[R-sig-eco] Question
Simon Bonner
sbonner6 at uwo.ca
Fri Sep 16 04:15:07 CEST 2016
Ed,
I've held off on replying to this post because I'm not familiar with
RCapture, but I thought I'd jump in as no one else.
The answer is that, yes, your sample size is too small. What is
happening is that the maximum likelihood estimates for the capture
probabilities lie on the boundary of the parameter space -- they are
exactly equal to one. Unfortunately, the approximate normality of
maximum likelihood estimates breaks down at this point, so the standard
errors don't make sense. Computing standard errors from the usual
approximation (inverse information matrix) results in standard errors of
0 for the capture probabilities -- suggesting that there is no
uncertainty. This in turn means that there is no uncertainty in
abundance.

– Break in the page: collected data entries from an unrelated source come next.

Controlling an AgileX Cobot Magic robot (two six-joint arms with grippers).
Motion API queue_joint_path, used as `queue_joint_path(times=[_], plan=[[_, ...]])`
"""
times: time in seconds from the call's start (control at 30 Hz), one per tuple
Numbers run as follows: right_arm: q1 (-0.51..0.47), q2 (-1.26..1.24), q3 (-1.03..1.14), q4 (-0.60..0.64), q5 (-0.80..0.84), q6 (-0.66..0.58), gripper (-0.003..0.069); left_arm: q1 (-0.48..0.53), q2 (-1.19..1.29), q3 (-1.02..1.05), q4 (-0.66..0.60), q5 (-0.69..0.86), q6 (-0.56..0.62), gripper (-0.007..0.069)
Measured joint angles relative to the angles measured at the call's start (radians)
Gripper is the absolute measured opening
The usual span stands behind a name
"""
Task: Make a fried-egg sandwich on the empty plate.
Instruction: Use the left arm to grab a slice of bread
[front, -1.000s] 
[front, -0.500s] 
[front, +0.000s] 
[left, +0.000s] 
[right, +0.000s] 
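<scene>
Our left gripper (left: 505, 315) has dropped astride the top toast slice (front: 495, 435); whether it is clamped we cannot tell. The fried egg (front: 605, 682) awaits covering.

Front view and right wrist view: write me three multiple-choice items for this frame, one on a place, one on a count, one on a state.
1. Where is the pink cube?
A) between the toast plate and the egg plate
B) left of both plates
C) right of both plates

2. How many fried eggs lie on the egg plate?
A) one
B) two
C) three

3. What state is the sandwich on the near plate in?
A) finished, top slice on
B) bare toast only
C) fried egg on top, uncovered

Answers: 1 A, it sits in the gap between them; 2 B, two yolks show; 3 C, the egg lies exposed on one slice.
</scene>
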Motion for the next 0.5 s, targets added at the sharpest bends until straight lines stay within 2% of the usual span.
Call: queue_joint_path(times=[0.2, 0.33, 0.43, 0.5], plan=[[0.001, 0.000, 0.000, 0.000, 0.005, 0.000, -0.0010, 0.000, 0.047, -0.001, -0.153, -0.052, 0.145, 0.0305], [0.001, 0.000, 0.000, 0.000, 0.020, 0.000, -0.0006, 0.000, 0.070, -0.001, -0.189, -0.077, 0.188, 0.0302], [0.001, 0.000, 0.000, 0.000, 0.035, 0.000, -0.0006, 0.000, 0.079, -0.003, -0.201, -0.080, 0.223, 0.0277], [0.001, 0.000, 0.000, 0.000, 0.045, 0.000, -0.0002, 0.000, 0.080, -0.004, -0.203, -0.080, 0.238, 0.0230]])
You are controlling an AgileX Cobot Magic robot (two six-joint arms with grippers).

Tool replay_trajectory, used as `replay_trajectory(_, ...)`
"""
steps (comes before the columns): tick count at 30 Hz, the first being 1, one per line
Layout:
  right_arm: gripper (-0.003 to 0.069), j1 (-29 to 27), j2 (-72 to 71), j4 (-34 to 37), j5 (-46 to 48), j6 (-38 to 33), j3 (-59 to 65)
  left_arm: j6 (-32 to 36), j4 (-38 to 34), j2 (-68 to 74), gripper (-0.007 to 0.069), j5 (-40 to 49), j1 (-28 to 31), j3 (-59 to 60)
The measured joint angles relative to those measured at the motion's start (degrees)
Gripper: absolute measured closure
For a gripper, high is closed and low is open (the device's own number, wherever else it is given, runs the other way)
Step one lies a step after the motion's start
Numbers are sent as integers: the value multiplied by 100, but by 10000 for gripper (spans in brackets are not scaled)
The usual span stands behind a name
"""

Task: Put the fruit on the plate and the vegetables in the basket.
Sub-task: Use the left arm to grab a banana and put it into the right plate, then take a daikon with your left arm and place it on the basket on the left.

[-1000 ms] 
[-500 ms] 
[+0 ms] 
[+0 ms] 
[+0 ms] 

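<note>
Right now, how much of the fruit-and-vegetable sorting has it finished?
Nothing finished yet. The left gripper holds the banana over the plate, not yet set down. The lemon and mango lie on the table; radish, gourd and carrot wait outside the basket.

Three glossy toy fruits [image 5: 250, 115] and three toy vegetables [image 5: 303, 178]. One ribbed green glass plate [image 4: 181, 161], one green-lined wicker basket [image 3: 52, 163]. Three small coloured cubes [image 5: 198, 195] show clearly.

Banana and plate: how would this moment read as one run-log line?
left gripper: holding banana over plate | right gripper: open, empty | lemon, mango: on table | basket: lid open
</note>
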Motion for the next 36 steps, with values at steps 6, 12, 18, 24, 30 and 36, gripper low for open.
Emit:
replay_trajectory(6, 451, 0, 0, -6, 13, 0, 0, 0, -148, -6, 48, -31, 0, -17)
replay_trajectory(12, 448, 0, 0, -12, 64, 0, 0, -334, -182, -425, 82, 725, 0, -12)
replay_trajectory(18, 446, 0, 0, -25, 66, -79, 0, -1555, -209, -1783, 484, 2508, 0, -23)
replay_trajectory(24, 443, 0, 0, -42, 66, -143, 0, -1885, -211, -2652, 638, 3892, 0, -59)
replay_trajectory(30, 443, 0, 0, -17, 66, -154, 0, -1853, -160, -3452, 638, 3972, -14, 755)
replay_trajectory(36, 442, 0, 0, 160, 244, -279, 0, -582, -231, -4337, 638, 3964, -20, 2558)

If the capture probabilities were truly 1 with no uncertainty
then you would definitely have captured every individual in the
population and you would know the abundance exactly. Clearly that's not
true.
The reason for this is that your sample is too small. Note that most of
the individuals were never recaptured and that there was never a gap
between captures -- individuals were recaptured on subsequent occasions
until they were never seen again. This is perfectly consistent with the
inference that capture is perfect and individuals are seen on every
occasion until they leave the population, which is what the results are
telling you.
My guess is that this may be close to the truth and, by chance with the
small sample, you have hit a data set that leads to boundary estimates.
Is it reasonable to believe that this species has a fairly short
life-span (relative to the time between captures) and that the capture
probability is high?
One solution is to use profile likelihood intervals to compute estimates
of uncertainty for the parameters on the boundary (the p's). Again, I
don't know about RCapture, but this is possible in Program MARK.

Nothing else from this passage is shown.